→ **Assignment**
All lines holding the string "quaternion" should be copied from the data below.

→ **Provided material**
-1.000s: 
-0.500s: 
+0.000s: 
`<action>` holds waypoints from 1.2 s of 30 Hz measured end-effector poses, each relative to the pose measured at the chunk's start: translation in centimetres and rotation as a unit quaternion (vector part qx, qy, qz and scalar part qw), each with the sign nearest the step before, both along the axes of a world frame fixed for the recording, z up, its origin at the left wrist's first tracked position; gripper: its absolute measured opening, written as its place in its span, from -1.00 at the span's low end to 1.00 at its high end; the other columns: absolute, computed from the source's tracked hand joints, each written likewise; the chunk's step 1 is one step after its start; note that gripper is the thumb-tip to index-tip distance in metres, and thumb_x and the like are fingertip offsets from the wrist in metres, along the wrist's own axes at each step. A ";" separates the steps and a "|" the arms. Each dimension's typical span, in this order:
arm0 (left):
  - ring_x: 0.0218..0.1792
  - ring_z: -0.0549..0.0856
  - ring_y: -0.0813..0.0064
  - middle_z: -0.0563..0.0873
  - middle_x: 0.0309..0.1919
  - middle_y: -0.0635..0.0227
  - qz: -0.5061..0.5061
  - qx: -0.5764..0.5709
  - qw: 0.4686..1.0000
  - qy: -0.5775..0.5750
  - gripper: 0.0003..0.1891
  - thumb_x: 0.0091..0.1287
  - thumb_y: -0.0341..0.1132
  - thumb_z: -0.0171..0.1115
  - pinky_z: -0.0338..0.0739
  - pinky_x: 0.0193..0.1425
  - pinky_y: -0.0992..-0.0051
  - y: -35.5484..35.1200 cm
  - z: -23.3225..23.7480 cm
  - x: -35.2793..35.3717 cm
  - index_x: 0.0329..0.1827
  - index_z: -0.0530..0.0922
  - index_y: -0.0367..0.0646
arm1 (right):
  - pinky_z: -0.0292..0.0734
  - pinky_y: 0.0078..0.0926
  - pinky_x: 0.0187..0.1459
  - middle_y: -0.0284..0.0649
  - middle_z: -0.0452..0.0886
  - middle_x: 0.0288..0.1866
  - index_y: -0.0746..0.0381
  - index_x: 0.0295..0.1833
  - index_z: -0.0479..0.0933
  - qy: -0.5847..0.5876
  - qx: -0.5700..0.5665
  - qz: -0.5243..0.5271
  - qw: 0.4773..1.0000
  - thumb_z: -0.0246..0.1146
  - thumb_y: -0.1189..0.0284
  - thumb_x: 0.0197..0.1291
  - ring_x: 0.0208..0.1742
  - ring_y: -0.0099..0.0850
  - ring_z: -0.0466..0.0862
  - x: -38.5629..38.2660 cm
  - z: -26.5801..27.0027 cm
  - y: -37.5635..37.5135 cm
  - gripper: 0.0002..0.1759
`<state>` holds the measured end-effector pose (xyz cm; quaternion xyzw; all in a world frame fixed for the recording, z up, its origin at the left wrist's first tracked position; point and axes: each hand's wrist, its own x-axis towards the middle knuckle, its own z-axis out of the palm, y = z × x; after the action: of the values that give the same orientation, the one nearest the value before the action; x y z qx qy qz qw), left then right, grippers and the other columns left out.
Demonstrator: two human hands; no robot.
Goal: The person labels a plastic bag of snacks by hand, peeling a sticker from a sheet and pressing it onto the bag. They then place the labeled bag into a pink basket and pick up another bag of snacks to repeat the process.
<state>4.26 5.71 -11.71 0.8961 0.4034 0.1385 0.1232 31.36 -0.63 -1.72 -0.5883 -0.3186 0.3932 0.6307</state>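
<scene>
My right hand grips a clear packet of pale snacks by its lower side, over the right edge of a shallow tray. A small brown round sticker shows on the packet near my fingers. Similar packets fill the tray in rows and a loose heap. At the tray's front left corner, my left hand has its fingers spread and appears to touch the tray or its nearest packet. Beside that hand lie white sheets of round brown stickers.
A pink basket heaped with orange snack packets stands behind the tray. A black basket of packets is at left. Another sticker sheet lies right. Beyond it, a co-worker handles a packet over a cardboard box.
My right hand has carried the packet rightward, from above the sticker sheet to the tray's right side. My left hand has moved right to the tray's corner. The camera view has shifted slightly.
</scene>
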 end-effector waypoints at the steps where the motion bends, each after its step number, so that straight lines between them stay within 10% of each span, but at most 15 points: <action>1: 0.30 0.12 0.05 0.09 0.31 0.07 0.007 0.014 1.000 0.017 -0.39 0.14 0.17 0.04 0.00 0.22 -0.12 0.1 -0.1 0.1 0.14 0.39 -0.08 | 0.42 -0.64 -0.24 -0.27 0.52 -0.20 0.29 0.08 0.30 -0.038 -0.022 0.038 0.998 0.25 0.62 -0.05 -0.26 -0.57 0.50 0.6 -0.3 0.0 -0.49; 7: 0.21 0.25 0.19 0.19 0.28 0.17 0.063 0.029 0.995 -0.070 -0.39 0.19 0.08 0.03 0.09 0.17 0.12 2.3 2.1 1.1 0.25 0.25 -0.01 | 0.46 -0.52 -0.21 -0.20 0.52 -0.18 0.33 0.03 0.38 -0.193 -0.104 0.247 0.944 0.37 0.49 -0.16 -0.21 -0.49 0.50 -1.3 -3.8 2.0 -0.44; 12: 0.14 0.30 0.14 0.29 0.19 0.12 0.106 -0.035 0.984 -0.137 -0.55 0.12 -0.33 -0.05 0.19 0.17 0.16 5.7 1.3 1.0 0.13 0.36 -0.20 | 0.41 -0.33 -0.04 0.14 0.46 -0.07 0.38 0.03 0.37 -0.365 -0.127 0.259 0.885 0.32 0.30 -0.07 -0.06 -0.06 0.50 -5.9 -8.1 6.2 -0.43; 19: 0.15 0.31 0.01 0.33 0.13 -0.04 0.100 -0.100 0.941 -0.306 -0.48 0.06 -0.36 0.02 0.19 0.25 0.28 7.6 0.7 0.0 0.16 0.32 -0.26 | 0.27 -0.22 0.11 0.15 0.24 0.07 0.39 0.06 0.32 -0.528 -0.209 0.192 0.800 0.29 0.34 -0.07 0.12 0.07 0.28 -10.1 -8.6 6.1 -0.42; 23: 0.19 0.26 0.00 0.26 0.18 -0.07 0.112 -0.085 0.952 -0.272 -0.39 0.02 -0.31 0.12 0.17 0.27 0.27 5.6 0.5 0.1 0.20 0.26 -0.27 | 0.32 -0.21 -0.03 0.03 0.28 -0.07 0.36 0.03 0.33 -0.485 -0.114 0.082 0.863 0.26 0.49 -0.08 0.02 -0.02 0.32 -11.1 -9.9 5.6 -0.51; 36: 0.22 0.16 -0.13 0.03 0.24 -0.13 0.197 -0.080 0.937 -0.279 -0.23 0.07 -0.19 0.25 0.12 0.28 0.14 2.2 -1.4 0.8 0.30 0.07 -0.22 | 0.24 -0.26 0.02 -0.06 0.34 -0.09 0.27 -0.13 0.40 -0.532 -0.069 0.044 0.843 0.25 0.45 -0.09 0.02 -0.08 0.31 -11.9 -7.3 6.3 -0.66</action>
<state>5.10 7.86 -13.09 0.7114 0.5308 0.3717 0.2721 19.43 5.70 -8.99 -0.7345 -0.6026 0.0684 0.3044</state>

→ **Answer for the task**
`<action>` holds waypoints from 1.2 s of 30 Hz measured end-effector poses, each relative to the pose measured at the chunk's start: translation in centimetres and rotation as a unit quaternion (vector part qx, qy, qz and scalar part qw), each with the sign nearest the step before, both along the axes of a world frame fixed for the recording, z up, its origin at the left wrist's first tracked position; gripper: its absolute measured opening, written as its place in its span, from -1.00 at the span's low end to 1.00 at its high end; the other columns: absolute, computed from the source's tracked hand joints, each written likewise; the chunk's step 1 is one step after its start; note that gripper is the thumb-tip to index-tip distance in metres, and thumb_x and the like are fingertip offsets from the wrist in metres, along the wrist's own axes at each step. A ";" separates the steps and a "|" the arms. Each dimension's typical span, in this order:
`<state>` holds the measured end-effector pose (xyz cm; quaternion xyzw; all in a world frame fixed for the recording, z up, its origin at the left wrist's first tracked position; point and axes: each hand's wrist, its own x-axis towards the middle knuckle, its own z-axis out of the palm, y = z × x; after the action: of the values that give the same orientation, the one nearest the value before the action; x y z qx qy qz qw), left then right, grippers and the other columns left out.

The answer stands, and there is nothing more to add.